**The data:**
----

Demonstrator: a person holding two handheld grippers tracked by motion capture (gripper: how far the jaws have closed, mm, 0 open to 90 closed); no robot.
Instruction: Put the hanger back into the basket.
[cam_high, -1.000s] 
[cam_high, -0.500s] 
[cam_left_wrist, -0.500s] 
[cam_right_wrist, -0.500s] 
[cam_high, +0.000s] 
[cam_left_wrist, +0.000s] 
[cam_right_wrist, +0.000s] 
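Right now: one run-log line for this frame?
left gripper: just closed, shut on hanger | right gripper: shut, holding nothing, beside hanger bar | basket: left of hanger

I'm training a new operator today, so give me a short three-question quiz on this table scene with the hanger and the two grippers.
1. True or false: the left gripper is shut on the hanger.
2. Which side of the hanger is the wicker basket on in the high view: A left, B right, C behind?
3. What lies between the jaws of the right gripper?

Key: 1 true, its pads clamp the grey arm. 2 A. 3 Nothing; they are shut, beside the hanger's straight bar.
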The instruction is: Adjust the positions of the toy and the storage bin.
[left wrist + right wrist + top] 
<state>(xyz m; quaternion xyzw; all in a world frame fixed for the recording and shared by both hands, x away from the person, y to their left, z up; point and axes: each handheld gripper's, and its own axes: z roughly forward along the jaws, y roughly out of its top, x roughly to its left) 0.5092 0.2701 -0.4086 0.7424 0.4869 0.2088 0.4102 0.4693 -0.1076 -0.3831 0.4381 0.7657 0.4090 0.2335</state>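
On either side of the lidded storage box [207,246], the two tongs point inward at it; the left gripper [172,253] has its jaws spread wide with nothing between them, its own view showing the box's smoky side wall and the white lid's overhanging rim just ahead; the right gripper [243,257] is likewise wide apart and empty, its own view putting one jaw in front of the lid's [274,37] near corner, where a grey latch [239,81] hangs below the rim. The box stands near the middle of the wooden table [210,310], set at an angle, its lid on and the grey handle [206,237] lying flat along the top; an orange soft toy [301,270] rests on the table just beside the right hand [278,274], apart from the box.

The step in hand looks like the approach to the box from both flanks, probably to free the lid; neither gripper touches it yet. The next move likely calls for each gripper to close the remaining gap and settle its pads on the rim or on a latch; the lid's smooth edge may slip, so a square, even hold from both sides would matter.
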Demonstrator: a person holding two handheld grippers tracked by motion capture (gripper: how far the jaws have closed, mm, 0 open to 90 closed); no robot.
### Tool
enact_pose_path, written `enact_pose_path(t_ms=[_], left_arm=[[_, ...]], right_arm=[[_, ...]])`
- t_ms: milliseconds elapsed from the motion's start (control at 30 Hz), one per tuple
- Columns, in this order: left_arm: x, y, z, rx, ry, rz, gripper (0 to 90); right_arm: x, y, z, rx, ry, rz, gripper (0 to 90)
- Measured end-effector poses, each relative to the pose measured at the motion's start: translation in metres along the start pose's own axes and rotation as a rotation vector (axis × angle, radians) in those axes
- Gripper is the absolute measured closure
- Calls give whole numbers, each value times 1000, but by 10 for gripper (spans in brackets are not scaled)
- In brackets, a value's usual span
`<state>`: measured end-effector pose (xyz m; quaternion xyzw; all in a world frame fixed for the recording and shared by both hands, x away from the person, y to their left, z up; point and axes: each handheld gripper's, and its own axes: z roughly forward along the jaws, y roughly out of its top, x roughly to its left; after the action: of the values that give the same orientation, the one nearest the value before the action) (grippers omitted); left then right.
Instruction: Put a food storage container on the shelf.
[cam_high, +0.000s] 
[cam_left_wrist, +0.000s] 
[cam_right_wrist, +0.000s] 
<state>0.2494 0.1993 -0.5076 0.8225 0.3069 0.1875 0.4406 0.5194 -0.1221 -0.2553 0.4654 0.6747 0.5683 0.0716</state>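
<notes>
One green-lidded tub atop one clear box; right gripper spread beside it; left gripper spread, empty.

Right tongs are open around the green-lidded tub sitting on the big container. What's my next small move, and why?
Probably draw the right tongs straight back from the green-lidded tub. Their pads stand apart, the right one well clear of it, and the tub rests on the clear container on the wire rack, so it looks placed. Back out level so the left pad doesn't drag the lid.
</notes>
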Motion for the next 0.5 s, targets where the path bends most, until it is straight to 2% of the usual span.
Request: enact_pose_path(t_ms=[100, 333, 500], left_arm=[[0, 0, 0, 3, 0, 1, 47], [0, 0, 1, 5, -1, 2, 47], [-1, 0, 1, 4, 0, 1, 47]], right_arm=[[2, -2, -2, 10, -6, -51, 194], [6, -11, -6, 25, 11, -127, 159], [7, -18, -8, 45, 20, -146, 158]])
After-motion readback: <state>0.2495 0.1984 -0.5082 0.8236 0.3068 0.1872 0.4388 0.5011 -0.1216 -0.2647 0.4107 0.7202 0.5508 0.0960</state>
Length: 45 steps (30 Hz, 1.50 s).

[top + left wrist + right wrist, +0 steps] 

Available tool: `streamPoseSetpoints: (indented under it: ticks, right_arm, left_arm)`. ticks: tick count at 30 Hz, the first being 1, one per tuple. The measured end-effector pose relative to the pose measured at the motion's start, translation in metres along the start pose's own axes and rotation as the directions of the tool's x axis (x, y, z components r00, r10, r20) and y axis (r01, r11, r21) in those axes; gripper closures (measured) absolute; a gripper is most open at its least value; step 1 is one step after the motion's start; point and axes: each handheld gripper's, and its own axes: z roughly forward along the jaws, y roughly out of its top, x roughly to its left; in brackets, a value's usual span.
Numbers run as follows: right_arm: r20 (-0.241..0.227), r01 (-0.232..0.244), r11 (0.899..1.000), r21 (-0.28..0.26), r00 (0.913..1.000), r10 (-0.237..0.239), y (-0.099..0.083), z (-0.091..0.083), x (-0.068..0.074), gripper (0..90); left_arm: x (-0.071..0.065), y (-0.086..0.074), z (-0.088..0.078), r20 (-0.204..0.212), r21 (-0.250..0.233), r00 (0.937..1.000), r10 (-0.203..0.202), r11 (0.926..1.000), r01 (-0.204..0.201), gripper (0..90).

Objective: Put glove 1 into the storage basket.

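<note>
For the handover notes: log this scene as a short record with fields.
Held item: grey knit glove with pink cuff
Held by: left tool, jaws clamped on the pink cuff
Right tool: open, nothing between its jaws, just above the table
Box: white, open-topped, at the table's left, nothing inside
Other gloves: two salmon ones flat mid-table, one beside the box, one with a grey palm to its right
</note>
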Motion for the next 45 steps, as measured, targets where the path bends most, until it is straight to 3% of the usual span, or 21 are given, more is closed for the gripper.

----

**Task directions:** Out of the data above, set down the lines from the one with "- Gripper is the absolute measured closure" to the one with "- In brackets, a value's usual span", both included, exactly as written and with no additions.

**Result of this task:**
- Gripper is the absolute measured closure
- Calls give whole numbers, each value times 1000, but by 10 for gripper (spans in brackets are not scaled)
- In brackets, a value's usual span

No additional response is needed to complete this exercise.